Smith was born in Rochdale, Lancashire, and described himself as "illegitimate, deprived and poor". Though he never knew the name of his father, he commented "I suspect I know who he was". He lived with his mother, two illegitimate half-siblings, Eunice and Norman, and his grandmother in a one-up one-down cottage (now demolished) on Falinge Road. His mother, Eva Smith, worked in service to a local cotton mill-owning family who lived at 8 Kilnerdyne Terrace.
Smith was educated at Rochdale Grammar School for Boys and after leaving began work at Rochdale Inland Revenue Tax Office. In the 1945 General Election, aged 16, he gave a public speech in support of Liberal candidate Charles Harvey. Smith said he was given an ultimatum by his manager in the tax office to either choose the civil service or politics.
He left his job at the tax office and then worked as an office boy at Fothergill & Harvey's mill in Littleborough, northeast of Rochdale. The mill was owned by the Harveys, a notable Liberal family, but Smith claimed the director Charles Harvey knew nothing of the job application by the young man who had lost his job for his public speech in favour of Harvey's Liberal candidature.

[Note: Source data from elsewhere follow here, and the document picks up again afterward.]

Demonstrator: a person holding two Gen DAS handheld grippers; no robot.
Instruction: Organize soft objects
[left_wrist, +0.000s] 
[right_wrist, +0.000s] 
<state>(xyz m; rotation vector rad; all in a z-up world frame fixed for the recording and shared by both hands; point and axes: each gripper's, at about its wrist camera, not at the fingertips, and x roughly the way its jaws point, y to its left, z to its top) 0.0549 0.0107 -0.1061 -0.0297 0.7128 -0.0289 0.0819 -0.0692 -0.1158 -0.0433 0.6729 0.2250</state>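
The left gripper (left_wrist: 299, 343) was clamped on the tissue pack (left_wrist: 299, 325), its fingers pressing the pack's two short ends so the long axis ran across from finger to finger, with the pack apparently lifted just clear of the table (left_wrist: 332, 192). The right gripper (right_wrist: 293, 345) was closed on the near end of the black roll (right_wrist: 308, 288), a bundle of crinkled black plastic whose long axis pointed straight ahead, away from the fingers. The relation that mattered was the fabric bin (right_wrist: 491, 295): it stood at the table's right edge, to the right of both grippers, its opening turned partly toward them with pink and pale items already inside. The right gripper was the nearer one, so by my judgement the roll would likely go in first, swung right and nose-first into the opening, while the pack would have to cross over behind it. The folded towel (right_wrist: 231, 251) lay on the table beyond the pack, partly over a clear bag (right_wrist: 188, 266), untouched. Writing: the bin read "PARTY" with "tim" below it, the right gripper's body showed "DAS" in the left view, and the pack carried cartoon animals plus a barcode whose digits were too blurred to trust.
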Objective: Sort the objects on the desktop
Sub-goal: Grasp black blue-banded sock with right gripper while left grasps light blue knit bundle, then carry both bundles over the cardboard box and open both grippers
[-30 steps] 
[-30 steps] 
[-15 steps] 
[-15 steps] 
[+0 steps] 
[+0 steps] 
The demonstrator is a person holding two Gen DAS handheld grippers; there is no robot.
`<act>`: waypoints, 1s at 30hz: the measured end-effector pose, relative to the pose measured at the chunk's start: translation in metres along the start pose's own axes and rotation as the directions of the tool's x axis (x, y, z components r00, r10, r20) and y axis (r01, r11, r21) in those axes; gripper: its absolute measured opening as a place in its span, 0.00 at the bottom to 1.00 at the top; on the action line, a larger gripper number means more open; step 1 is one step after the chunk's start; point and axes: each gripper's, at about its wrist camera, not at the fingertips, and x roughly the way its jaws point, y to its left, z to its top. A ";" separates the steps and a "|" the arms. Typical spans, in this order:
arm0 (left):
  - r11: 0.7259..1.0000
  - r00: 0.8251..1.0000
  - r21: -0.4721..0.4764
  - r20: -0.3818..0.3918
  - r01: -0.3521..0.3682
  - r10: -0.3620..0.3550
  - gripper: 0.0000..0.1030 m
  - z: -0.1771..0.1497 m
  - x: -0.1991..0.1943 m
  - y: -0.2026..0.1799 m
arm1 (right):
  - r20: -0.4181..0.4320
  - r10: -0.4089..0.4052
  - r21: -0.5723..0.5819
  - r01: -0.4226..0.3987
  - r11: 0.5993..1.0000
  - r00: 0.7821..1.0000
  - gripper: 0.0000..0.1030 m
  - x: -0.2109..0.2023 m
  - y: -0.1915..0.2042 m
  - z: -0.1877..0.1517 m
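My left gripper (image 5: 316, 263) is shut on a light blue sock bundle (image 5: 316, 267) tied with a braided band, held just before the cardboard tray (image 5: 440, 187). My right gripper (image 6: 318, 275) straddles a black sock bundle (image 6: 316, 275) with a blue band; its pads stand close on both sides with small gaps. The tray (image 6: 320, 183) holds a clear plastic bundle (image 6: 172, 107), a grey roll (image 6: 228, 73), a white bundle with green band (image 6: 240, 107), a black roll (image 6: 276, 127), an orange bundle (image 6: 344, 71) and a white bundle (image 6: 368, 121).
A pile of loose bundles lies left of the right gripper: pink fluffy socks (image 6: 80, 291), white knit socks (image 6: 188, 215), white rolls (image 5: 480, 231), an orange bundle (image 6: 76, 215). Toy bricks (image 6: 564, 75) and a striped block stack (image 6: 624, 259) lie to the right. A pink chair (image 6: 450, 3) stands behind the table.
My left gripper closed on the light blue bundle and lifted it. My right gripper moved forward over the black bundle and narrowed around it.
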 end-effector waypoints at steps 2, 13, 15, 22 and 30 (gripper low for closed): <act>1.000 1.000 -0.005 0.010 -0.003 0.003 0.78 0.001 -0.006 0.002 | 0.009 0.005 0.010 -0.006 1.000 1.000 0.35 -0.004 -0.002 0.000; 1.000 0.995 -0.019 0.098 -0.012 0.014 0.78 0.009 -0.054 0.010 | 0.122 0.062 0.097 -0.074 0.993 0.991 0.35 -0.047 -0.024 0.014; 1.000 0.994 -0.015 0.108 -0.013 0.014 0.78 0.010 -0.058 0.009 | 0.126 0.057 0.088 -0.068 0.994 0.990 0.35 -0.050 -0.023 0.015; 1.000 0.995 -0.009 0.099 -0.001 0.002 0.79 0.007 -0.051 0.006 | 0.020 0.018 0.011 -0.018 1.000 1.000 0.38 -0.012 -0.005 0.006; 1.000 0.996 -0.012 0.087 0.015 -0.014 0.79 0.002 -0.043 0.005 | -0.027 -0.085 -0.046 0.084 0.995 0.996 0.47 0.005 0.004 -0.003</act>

He was a lifelong member of the Rochdale Unitarian Church. Contemporaries remembered him as a teenager expressing the desire to be both mayor and MP. He served in many roles, including as Sunday School superintendent, trustee, and chair of the trustees. His Unitarian faith intersected with his Liberal politics. Smith credited the church with "helping develop his fiercely independent and anti-establishment streak"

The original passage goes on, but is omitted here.